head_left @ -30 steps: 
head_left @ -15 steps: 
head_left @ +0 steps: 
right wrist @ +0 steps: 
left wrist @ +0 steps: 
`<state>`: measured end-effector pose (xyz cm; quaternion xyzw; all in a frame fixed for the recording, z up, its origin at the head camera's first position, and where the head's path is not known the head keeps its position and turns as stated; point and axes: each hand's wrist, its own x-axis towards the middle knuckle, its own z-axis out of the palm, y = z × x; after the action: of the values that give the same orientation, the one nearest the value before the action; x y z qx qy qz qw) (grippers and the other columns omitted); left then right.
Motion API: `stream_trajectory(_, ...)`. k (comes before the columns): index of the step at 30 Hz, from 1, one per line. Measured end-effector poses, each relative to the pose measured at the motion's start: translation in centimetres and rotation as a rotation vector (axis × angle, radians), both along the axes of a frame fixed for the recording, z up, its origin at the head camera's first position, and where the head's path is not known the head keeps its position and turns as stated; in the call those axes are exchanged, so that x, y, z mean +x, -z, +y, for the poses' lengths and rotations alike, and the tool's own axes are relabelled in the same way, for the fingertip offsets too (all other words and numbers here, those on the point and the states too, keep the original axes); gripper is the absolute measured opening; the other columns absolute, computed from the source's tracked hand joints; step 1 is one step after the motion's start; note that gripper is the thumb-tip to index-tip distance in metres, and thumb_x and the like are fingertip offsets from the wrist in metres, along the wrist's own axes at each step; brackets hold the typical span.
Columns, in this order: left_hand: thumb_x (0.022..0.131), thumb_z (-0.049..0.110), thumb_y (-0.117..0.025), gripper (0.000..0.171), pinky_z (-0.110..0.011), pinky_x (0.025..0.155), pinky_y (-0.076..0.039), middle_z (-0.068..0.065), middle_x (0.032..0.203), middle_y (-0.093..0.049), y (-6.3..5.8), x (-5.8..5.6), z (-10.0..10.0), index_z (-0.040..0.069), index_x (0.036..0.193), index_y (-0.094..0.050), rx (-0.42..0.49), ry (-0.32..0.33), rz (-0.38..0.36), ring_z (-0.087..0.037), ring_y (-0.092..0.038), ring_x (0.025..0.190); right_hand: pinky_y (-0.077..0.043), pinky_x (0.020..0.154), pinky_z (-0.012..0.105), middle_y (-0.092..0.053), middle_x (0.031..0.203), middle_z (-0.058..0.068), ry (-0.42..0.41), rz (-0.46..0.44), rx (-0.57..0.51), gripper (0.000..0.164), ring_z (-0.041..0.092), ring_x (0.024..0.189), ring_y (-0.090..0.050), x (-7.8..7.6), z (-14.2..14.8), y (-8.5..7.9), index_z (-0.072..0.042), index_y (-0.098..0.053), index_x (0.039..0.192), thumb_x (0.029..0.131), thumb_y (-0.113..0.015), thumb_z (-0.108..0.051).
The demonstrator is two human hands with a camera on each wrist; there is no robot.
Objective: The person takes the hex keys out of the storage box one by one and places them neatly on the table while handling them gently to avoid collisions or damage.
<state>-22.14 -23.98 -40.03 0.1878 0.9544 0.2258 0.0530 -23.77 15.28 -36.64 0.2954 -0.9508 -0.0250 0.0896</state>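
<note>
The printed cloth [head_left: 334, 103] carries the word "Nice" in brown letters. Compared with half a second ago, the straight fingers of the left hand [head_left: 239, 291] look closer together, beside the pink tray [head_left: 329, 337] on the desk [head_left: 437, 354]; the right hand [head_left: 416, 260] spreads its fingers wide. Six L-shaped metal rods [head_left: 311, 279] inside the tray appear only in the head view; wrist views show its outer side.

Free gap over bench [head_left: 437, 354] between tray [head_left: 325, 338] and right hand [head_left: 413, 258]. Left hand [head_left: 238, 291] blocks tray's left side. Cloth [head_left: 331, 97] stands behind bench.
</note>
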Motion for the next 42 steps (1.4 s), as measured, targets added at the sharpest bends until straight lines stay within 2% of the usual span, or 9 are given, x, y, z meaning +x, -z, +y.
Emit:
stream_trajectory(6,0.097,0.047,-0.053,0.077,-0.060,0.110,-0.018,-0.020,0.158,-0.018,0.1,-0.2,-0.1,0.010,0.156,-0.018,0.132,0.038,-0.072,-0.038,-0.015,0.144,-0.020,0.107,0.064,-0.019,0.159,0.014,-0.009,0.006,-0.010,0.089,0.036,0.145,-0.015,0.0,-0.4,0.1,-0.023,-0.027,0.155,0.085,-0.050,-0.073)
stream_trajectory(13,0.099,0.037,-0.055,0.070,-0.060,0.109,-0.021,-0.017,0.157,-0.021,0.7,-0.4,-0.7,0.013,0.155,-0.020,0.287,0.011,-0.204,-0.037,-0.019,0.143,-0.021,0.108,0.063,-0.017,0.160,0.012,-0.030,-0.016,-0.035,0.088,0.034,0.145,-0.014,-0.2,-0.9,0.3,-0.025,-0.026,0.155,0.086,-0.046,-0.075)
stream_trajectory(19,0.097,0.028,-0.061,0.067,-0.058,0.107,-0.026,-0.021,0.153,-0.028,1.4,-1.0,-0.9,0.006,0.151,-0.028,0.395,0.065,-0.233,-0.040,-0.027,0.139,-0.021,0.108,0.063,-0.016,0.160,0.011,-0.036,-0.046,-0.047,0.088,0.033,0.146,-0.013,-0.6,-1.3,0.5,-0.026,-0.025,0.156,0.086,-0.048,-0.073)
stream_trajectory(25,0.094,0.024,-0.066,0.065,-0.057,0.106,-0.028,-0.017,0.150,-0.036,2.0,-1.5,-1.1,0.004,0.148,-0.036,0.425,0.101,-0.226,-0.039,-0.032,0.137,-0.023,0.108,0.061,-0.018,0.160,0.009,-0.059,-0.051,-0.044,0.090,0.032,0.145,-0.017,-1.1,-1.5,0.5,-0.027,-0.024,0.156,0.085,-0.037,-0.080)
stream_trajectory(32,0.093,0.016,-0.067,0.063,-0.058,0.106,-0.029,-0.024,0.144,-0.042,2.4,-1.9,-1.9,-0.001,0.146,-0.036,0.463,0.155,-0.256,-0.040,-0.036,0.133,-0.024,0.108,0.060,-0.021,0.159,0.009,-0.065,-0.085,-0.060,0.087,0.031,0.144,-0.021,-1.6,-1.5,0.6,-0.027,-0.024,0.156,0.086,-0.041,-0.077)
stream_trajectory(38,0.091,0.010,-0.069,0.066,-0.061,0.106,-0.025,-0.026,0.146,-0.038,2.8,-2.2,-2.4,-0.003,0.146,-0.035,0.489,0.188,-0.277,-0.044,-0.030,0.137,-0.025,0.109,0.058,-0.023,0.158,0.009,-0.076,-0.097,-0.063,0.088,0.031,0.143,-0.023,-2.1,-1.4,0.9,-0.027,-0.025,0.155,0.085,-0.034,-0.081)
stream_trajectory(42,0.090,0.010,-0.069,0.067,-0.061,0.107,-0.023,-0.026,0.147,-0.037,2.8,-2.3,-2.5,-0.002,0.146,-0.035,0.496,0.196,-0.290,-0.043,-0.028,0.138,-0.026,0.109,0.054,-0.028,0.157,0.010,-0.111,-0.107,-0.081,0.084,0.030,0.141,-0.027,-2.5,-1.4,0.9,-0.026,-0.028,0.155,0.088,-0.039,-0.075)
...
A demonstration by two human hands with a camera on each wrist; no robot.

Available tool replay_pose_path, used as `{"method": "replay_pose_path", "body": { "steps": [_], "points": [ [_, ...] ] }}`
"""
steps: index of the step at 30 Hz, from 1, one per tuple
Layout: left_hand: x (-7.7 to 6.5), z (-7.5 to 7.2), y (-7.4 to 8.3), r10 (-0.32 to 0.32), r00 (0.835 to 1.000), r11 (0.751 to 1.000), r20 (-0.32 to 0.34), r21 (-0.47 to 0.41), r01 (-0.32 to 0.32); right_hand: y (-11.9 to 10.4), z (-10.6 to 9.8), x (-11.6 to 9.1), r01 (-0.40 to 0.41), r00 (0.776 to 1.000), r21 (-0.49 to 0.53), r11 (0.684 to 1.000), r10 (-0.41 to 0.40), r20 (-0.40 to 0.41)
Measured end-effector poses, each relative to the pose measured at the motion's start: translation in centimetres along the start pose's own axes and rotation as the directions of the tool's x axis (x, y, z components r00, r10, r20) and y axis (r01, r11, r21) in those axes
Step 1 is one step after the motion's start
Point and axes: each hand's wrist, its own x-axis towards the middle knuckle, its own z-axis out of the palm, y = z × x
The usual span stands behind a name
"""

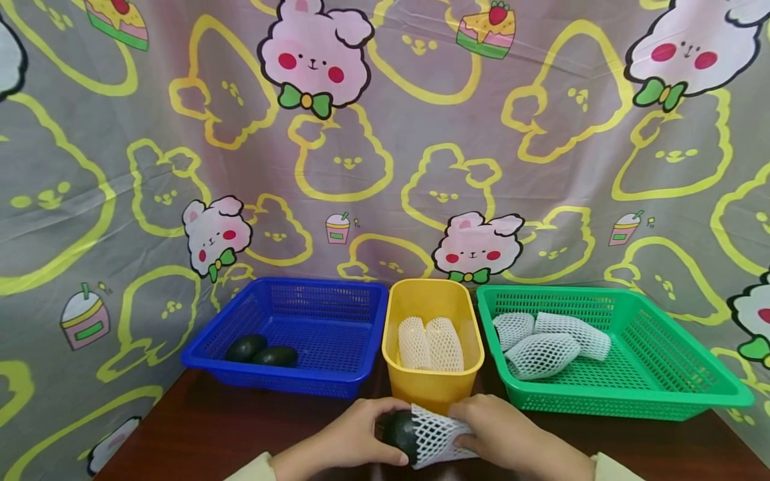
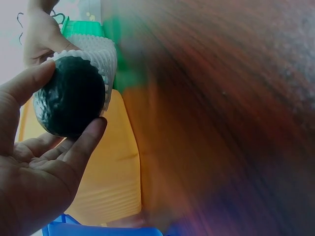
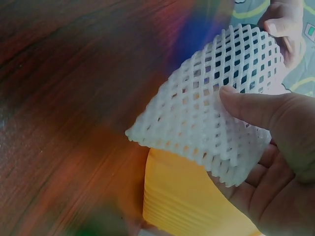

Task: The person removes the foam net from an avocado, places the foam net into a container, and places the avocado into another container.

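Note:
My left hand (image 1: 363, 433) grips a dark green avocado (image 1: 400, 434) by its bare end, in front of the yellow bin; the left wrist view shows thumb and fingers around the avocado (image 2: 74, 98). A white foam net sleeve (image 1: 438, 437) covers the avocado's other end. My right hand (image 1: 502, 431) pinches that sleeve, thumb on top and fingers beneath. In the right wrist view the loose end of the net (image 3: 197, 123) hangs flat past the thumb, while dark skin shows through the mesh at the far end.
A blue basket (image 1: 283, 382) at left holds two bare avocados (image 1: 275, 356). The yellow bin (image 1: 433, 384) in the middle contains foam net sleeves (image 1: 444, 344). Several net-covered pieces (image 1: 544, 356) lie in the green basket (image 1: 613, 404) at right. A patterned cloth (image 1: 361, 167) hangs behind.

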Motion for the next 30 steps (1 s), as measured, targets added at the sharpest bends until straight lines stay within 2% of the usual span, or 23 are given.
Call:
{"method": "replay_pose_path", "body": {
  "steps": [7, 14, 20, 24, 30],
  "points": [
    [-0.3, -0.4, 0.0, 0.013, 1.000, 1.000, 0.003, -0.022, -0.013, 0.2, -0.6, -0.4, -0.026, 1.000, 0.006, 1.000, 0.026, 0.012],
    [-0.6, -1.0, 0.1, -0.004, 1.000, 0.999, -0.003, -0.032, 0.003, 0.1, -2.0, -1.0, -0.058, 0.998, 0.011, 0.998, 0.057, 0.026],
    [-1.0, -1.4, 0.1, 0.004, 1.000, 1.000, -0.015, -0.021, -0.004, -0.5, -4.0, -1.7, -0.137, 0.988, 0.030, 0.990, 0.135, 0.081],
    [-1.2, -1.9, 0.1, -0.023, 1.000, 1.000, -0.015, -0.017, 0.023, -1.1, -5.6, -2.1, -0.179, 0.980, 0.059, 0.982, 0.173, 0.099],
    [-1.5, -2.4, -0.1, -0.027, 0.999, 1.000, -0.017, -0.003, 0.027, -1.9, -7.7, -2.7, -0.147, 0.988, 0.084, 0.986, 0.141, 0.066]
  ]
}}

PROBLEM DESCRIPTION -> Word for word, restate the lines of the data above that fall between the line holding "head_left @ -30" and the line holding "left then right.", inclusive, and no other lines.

EXERCISE SOLUTION ->
head_left @ -30 steps: 
head_left @ -15 steps: 
head_left @ +0 steps: 
right wrist @ +0 steps: 
left wrist @ +0 steps: 
`<state>`: measured end-effector pose (xyz cm; quaternion xyzw; all in a frame fixed for the recording, z up, its origin at the head camera's first position, and where the head's path is not known the head keeps its position and turns as stated; point and axes: each hand's wrist, its own x-axis towards the middle knuckle, its own z-axis out of the palm, y = z × x; after the action: of the values that give the same orientation, the one nearest the value before the action; x y z qx qy qz qw) (grippers and the other columns omitted); left then right.

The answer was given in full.